- _Problem description_:
Every line in the data below that has the word "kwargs" should be returned.

- _Records to process_:
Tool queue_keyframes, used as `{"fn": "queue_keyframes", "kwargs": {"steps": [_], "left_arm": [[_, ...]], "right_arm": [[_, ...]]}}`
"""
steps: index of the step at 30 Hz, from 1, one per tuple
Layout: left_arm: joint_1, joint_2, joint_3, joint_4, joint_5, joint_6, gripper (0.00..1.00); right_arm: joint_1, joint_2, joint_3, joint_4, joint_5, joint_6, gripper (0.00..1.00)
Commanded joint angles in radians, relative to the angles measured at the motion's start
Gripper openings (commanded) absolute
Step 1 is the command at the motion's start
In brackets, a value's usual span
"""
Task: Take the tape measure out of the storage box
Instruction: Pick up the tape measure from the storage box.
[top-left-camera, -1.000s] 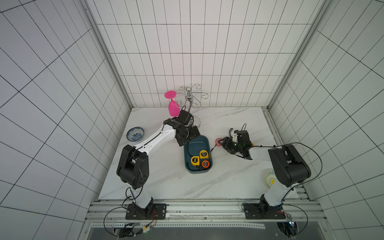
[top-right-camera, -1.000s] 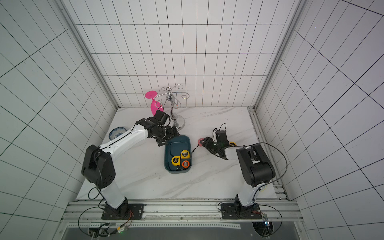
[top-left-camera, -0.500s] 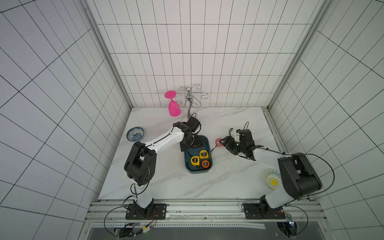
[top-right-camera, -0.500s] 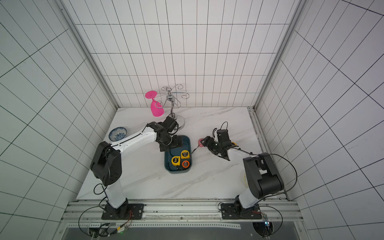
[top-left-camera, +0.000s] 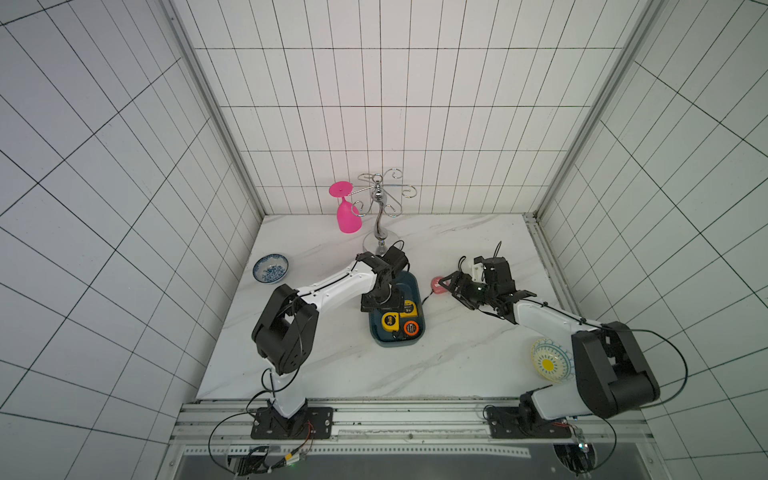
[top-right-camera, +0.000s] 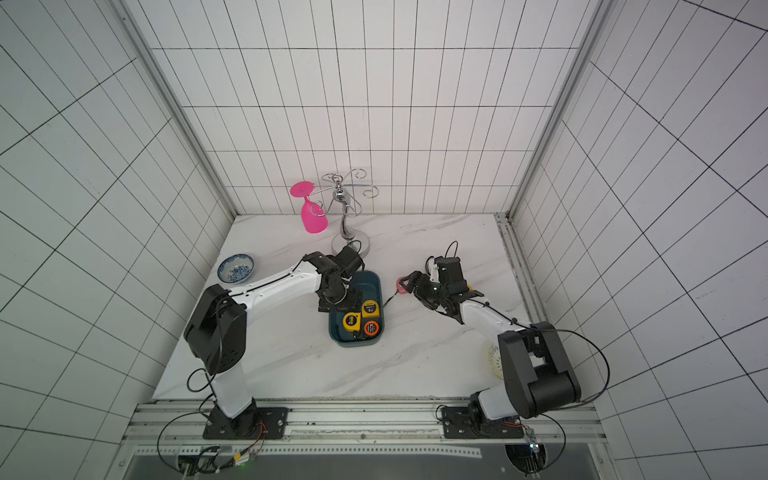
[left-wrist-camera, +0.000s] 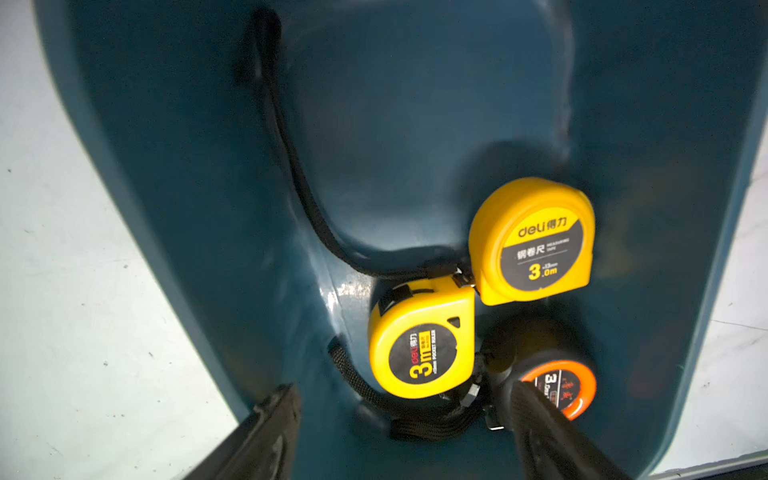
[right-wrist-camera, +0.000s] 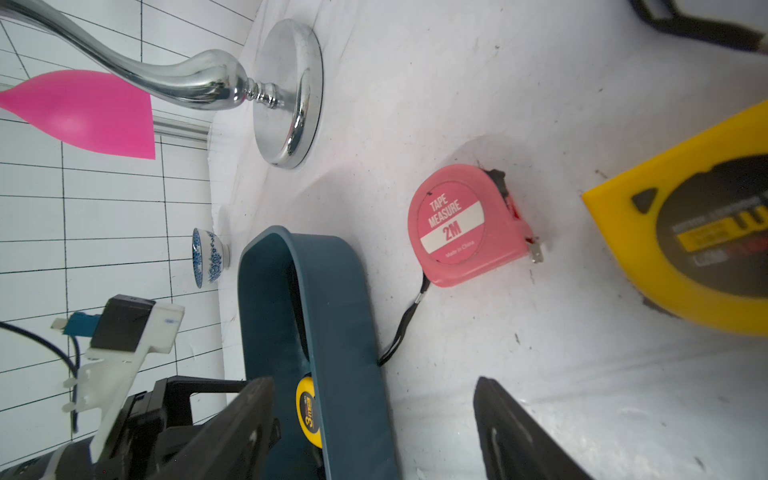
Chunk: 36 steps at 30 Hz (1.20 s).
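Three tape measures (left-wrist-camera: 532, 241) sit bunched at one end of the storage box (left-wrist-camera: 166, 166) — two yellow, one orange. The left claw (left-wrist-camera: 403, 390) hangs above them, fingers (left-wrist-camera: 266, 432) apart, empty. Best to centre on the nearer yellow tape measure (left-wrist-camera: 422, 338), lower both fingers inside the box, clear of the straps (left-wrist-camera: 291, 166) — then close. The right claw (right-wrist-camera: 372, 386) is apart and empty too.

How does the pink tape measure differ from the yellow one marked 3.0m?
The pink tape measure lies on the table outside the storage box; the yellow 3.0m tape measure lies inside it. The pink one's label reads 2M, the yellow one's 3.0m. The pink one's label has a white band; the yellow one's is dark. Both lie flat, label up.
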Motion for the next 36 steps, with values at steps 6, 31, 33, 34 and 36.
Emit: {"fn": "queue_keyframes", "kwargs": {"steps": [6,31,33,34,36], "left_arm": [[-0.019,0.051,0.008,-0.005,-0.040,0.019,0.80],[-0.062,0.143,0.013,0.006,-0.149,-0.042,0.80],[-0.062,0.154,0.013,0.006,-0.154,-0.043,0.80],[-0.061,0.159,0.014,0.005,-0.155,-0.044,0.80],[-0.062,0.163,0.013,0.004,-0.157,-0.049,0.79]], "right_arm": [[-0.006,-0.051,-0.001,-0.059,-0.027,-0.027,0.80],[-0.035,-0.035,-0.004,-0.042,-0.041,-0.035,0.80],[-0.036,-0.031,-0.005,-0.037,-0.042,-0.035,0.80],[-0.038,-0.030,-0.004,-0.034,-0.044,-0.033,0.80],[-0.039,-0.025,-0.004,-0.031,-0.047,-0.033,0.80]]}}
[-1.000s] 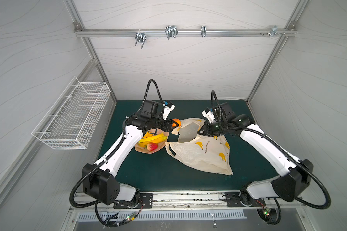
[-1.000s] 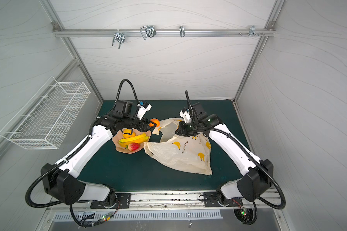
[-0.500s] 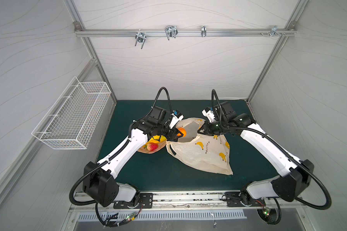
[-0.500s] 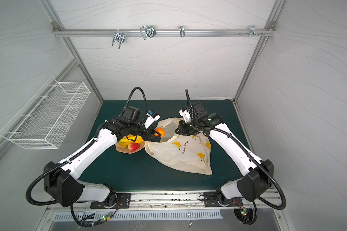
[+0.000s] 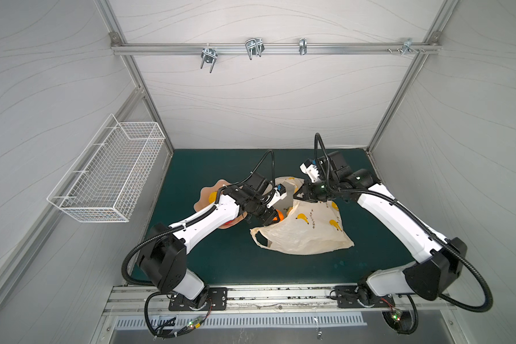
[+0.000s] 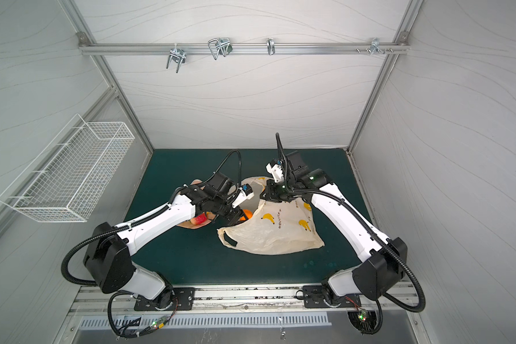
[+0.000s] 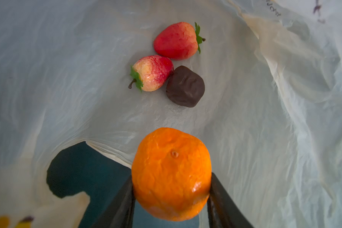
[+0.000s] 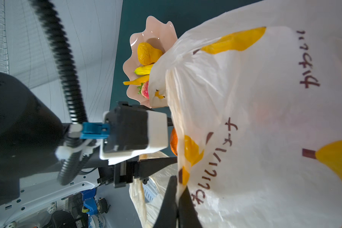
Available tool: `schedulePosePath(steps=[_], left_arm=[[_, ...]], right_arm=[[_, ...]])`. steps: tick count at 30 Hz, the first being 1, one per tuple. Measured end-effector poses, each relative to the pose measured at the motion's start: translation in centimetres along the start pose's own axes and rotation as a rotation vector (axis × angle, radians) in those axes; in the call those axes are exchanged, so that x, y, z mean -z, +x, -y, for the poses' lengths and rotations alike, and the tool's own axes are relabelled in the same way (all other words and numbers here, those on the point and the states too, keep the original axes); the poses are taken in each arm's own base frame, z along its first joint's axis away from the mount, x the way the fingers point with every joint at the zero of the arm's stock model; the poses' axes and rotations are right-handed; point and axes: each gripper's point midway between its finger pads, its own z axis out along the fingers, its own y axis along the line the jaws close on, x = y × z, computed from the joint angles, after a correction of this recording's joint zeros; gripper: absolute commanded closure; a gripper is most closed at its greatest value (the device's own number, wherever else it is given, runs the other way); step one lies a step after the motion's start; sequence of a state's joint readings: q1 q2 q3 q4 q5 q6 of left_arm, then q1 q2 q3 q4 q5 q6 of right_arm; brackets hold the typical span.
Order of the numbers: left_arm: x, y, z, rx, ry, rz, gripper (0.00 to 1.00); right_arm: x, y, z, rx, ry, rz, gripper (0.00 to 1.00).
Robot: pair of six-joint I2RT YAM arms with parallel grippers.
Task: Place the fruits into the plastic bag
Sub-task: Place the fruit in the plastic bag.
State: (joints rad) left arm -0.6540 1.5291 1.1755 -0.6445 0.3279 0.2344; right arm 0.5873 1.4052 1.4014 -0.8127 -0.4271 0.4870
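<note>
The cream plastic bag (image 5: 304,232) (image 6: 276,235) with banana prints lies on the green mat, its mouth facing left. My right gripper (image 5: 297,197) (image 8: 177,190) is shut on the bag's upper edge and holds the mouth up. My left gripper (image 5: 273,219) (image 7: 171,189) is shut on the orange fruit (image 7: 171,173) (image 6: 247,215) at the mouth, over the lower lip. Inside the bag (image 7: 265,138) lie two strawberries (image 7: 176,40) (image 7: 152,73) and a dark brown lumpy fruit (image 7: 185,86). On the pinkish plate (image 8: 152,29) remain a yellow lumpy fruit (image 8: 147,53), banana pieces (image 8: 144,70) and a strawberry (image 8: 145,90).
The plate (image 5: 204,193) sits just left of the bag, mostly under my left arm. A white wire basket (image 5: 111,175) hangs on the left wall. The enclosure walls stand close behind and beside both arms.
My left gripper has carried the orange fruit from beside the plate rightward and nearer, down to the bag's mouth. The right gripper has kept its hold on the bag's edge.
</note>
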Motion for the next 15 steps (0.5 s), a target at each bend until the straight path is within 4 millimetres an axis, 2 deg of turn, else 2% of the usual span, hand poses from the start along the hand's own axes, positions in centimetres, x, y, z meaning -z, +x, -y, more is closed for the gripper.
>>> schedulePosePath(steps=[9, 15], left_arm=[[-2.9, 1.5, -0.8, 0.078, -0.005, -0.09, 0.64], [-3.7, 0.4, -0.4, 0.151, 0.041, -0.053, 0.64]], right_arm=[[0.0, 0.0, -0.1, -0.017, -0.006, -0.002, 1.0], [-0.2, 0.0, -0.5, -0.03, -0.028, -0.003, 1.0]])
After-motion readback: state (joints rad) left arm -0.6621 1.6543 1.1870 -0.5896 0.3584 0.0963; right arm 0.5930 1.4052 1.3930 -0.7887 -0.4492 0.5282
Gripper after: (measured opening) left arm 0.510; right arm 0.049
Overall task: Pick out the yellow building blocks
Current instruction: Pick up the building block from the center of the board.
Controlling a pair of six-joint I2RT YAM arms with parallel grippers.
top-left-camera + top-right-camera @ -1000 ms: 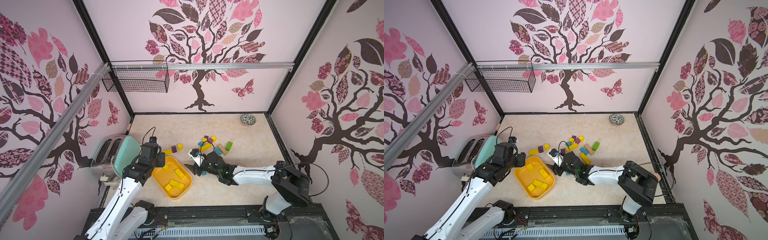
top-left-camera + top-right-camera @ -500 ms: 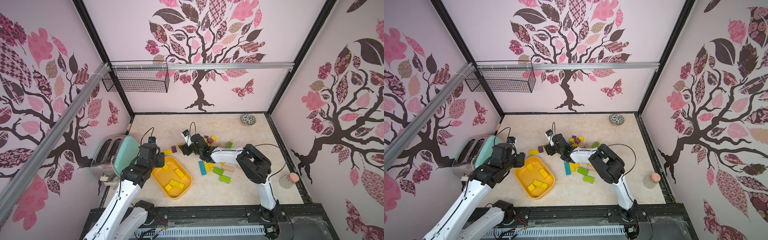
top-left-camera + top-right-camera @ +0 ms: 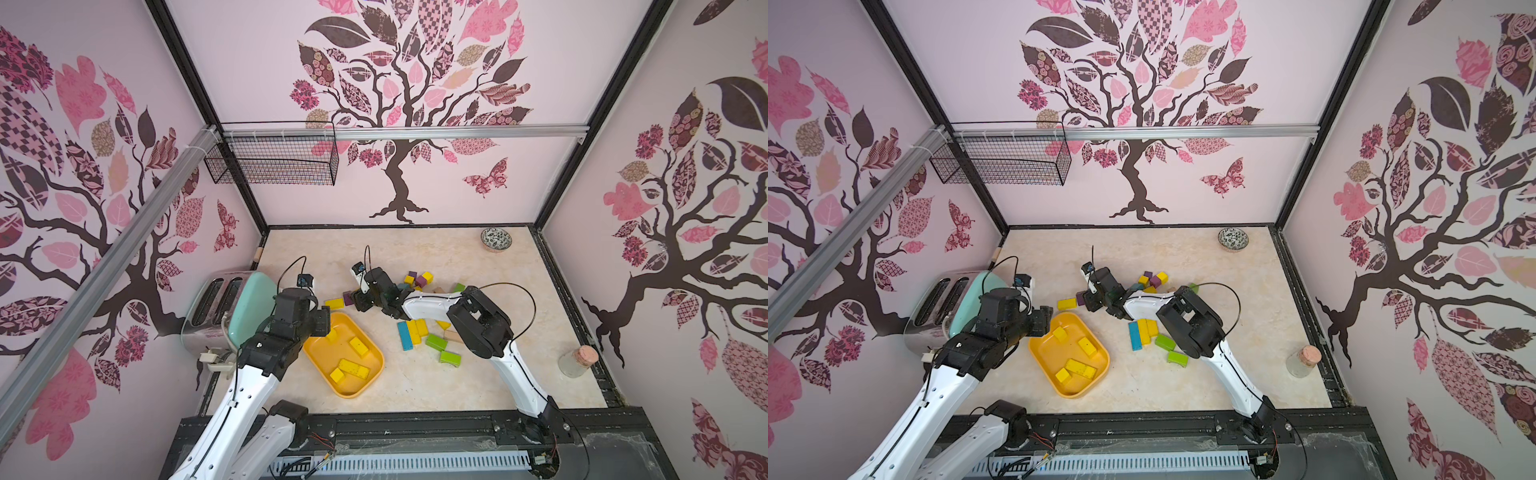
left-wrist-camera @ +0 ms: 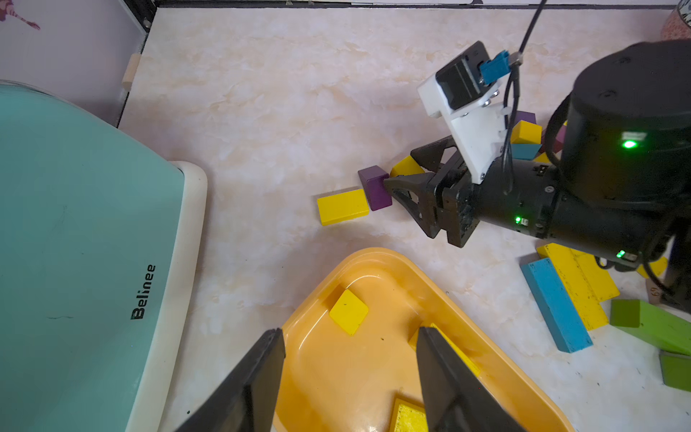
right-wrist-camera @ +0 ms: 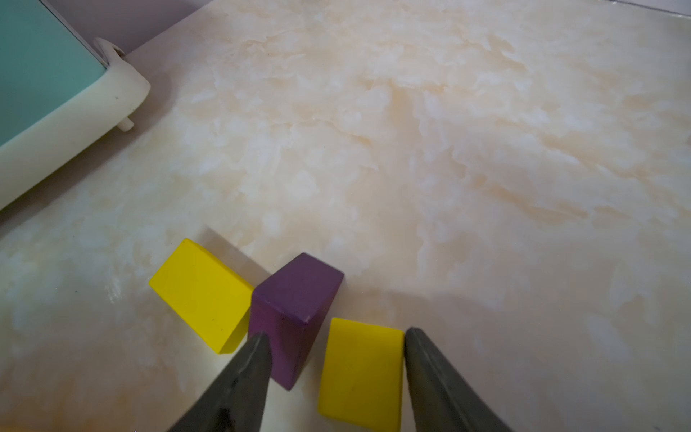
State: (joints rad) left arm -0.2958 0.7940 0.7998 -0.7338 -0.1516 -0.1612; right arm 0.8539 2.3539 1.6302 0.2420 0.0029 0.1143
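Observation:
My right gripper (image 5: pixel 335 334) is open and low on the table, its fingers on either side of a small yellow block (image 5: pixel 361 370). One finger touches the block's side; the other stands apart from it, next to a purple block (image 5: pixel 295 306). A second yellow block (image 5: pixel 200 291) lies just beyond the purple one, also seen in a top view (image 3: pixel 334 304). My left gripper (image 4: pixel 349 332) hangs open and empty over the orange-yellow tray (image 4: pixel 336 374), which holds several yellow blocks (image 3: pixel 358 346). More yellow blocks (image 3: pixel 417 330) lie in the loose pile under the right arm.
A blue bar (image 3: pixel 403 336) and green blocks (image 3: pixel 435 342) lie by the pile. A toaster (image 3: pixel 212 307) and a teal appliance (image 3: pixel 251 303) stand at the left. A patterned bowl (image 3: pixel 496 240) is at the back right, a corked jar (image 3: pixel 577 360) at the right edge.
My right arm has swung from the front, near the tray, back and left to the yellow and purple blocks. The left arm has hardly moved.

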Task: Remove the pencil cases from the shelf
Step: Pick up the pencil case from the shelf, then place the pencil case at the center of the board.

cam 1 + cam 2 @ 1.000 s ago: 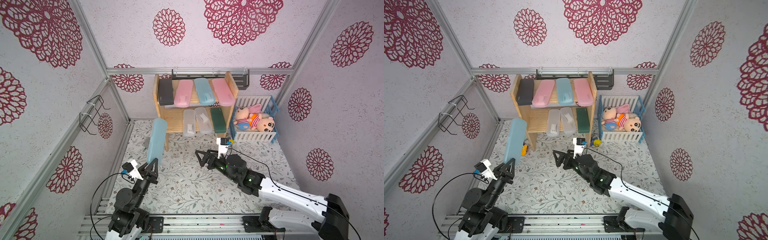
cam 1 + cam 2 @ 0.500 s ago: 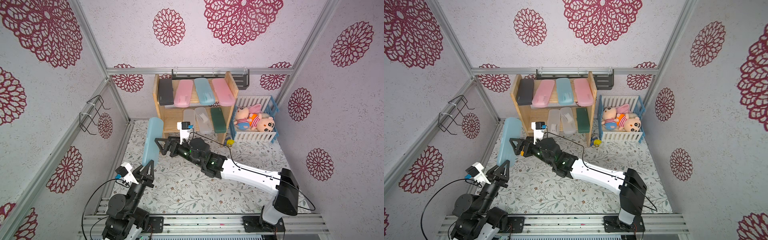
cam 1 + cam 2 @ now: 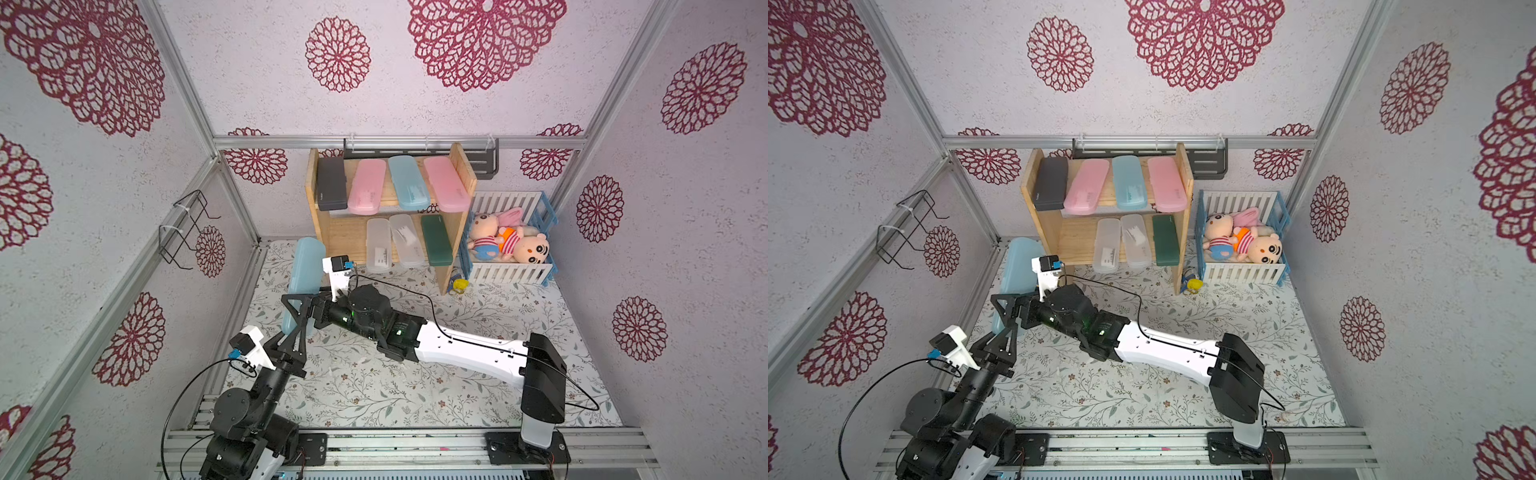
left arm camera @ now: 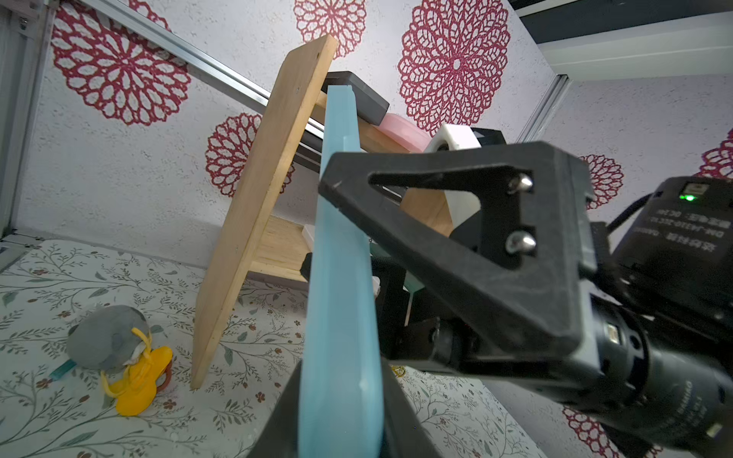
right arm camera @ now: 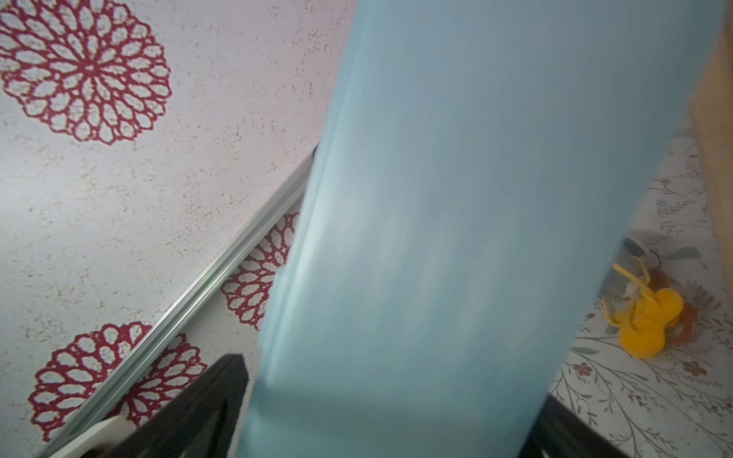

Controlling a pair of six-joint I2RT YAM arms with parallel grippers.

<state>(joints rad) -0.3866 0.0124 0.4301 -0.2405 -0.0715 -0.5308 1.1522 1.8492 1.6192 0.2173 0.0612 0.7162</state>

- _Output for this task_:
Tool queue_keyframes, used as `{"fn": "queue_keyframes", "kwargs": {"steps": [_], "left_arm": [[_, ...]], "right_arm": [[_, ...]]}}`
Emit: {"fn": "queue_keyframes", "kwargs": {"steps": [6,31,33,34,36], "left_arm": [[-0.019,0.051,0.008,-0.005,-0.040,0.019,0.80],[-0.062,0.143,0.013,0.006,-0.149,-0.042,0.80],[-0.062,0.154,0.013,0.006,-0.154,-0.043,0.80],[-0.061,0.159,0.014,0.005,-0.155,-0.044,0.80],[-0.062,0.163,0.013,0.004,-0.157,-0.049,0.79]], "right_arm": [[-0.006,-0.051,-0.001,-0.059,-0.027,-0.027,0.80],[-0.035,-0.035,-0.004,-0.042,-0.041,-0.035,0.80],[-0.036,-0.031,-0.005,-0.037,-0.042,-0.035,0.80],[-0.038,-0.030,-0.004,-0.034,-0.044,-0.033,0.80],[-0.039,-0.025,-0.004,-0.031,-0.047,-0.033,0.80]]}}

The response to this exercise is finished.